Petitioner also contends that certain findings of fact of the administrative law judge are not supported by substantial evidence in the record as a whole. These findings conclude that although safety nets may have been impractical to use under the circumstances of this case, LBCT could have utilized other protective devices. LBCT contends that compliance with section 1918.32(b) (2) is in fact impossible.

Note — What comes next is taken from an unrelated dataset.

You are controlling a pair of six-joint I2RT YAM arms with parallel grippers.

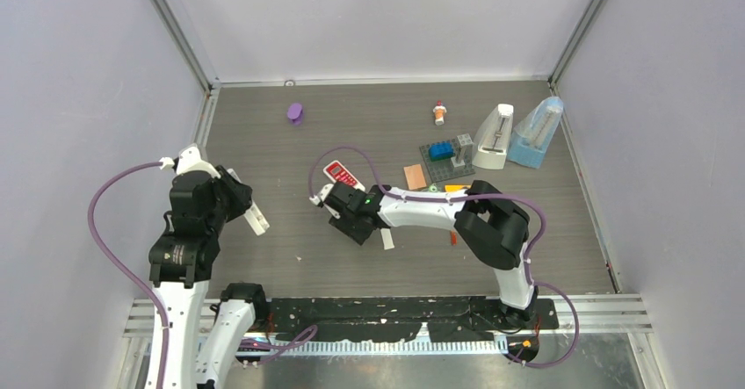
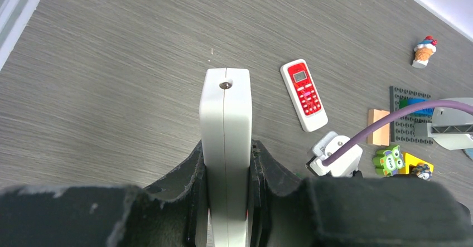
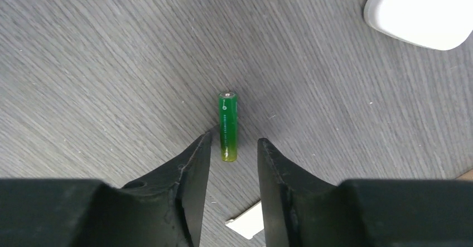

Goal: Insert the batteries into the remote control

The defense of impossibility is narrowly construed and the burden lies with the employer. See Greyhound Lines-West v. Marshall, 575 F.2d 759, 762 (9th Cir. 1978). As the ALJ in this case noted, the defense will not be sustained if an employer shows merely that compliance would be difficult, inconvenient, or expensive. See Lee Way Motor Freight, Inc., 1973-74 Occ. Safety & Health Dec. (CCH) p 17,693, aff'd, 511 F.2d 864 (10th Cir. 1975). The record indicates that LBCT's own vice-president's testimony detailed a workable method of abatement, and affirmed that compliance was in fact feasible. The petition for review therefore is denied.